The judgement speaks of fear of actions by the public and EU citizens. Because of that, the court actually makes several circular arguments in applying the standing rules in Art 263 of the Treaty (TFEU) (para. 40 and 69) which make no sense and which are unacceptable.
One of the main arguments in the appeal was the question: Where and how can the plaintiffs seek judicial review and protect their rights if not in EU courts? This right to legal remedies is set out in Art 47 of the EU Charter. The court makes no attempt to address this issue – there is no mention of how the plaintiffs should actually reach justice, it simply says: not here.
The judgement argues that the Treaty must be amended to allow such claims, but this is untrue. The court does not address this and continues to rely on the Plaumann formula of 1963 as if this test was set out in Law. It is not – and it is exactly the EU court’s job to interpret and apply the Treaty language to real issues and problems. It has ducked away.

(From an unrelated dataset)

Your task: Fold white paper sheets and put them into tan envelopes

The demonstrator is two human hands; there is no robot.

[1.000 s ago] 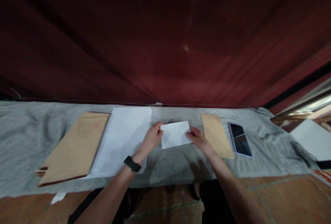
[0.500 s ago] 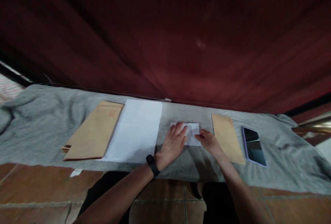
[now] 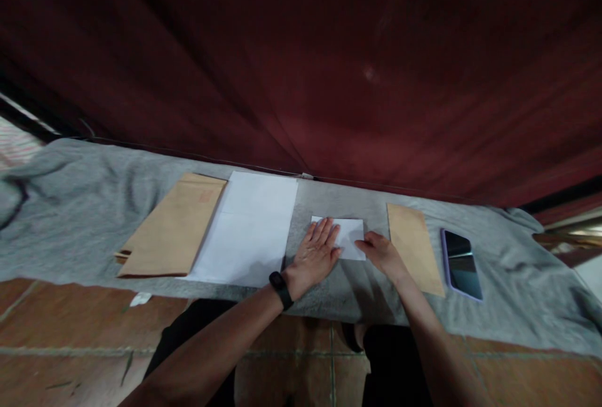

On the second demand of the People’s Climate Case – liability under Art 340 of the Treaty – which is asking for an injunction, the Court only reiterates the arguments by the first instance and says that plaintiffs are not allowed to be in court on the basis of Art 263 TFEU. This may invite all persons affected by the effects of climate change to claim damages from the EU. The Court does not rule such action out at all and based on the current judgements from the French courts it is reasonable to assume that the EU has also failed to provide sufficient protection and is thus liable.